What you give back must match the records below word for word.

-- Input data follows --

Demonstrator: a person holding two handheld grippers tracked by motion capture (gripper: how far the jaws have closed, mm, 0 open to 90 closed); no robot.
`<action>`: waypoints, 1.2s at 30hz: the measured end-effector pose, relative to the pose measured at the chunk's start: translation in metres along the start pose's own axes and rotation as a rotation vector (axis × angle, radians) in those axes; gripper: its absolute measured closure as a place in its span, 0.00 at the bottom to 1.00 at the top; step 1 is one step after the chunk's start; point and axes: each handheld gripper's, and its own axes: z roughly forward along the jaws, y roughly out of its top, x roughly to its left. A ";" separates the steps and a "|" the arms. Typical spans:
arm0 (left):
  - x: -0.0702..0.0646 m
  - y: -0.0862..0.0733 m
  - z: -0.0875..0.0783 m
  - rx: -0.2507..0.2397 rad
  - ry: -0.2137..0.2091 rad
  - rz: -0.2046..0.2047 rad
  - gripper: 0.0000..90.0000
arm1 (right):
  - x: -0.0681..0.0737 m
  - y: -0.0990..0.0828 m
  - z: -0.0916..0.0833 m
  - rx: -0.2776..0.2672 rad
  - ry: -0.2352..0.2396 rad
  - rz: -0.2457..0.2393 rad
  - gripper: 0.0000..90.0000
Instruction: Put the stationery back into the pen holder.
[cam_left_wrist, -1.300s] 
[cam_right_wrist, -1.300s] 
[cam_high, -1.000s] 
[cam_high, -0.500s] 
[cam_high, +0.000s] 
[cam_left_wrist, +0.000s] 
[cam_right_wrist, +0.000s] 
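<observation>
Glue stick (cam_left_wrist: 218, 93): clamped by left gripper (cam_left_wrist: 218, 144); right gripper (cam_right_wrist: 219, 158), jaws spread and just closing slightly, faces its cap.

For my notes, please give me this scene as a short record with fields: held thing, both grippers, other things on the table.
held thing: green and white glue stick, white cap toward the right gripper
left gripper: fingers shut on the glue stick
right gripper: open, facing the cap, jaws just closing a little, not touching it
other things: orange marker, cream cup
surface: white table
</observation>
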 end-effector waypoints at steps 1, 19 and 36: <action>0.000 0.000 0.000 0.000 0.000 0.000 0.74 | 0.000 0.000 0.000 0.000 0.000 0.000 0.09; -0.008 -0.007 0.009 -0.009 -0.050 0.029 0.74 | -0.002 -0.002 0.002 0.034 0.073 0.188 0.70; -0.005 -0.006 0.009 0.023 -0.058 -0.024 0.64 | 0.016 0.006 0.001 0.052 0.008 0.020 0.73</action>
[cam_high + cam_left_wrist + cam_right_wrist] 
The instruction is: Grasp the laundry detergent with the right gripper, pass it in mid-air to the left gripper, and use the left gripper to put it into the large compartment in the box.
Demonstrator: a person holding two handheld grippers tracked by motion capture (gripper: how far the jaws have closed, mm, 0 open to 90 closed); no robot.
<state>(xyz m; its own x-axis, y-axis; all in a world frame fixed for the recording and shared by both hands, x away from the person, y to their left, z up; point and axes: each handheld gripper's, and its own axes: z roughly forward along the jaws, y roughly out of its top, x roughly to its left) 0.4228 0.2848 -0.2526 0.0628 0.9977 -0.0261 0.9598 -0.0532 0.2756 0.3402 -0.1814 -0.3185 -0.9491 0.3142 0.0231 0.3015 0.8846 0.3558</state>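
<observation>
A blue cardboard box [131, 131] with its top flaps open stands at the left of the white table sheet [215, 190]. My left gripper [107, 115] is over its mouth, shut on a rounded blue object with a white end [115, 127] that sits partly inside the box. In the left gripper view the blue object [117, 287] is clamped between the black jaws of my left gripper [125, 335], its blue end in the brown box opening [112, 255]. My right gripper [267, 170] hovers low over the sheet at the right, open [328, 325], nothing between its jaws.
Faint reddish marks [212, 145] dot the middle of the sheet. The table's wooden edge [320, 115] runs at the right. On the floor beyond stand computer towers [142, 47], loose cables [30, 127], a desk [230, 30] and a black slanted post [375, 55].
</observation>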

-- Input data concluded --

• _Solution to the problem_
Demonstrator: a person holding two handheld grippers tracked by motion capture (gripper: how far the jaws have closed, mm, 0 open to 90 closed); no robot.
`<action>`: waypoints, 1.2s at 30hz: the measured end-effector pose, relative to the pose measured at the chunk's start: translation in metres along the start pose's own axes and rotation as a rotation vector (axis × angle, radians) in those axes; gripper: its absolute measured closure as a place in its span, 0.00 at the bottom to 1.00 at the top; step 1 is one step after the chunk's start; point and axes: each handheld gripper's, and its own axes: z roughly forward along the jaws, y roughly out of its top, x roughly to its left. A ";" separates the steps and a "|" the arms. Typical spans:
arm0 (left):
  - x: -0.0702..0.0646 m
  - y: -0.0862..0.0733 m
  - z: -0.0875..0.0783 m
  - rx: -0.2507..0.2397 rad
  - ry: -0.2137..0.2091 rad
  - rz: -0.2046..0.2047 rad
  - gripper: 0.0000..90.0000
arm1 (right):
  - x: -0.0681..0.0737 m
  - y: -0.0990..0.0828 m
  - z: -0.0916..0.0833 m
  - rx: -0.2776..0.2672 rad
  - ry: -0.2352..0.2396 rad
  - rz: -0.2457..0.2393 rad
  - gripper: 0.0000..90.0000
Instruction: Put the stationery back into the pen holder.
[cam_left_wrist, -1.300s] 
[cam_right_wrist, -1.300s] 
[cam_high, -1.000s] 
[cam_high, -0.500s] 
[cam_high, +0.000s] 
[cam_left_wrist, +0.000s] 
[cam_right_wrist, +0.000s] 
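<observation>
Glue stick (cam_left_wrist: 218, 93): clamped by left gripper (cam_left_wrist: 218, 144); right gripper (cam_right_wrist: 219, 158), jaws spread and just closing slightly, faces its cap.

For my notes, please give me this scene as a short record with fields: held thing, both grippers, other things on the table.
held thing: green and white glue stick, white cap toward the right gripper
left gripper: fingers shut on the glue stick
right gripper: open, facing the cap, jaws just closing a little, not touching it
other things: orange marker, cream cup
surface: white table
</observation>
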 end-effector waypoints at steps 1, 19 and 36: <action>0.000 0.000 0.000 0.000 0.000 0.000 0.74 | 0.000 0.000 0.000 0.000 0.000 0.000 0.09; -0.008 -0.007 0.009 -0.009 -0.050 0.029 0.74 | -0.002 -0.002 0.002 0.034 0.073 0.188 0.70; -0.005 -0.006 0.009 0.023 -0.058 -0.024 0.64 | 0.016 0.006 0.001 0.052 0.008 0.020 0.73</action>
[cam_high + cam_left_wrist + cam_right_wrist] 
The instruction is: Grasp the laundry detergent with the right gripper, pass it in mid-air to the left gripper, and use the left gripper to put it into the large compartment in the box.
Demonstrator: a person holding two handheld grippers tracked by motion capture (gripper: how far the jaws have closed, mm, 0 open to 90 closed); no robot.
<state>(xyz m; its own x-axis, y-axis; all in a world frame fixed for the recording and shared by both hands, x away from the person, y to their left, z up; point and axes: each handheld gripper's, and its own axes: z roughly forward along the jaws, y roughly out of its top, x roughly to its left) 0.4228 0.2848 -0.2526 0.0628 0.9977 -0.0261 0.9598 -0.0532 0.2756 0.3402 -0.1814 -0.3185 -0.9491 0.3142 0.0231 0.3015 0.8846 0.3558</state>
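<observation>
A blue cardboard box [131, 131] with its top flaps open stands at the left of the white table sheet [215, 190]. My left gripper [107, 115] is over its mouth, shut on a rounded blue object with a white end [115, 127] that sits partly inside the box. In the left gripper view the blue object [117, 287] is clamped between the black jaws of my left gripper [125, 335], its blue end in the brown box opening [112, 255]. My right gripper [267, 170] hovers low over the sheet at the right, open [328, 325], nothing between its jaws.
Faint reddish marks [212, 145] dot the middle of the sheet. The table's wooden edge [320, 115] runs at the right. On the floor beyond stand computer towers [142, 47], loose cables [30, 127], a desk [230, 30] and a black slanted post [375, 55].
</observation>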

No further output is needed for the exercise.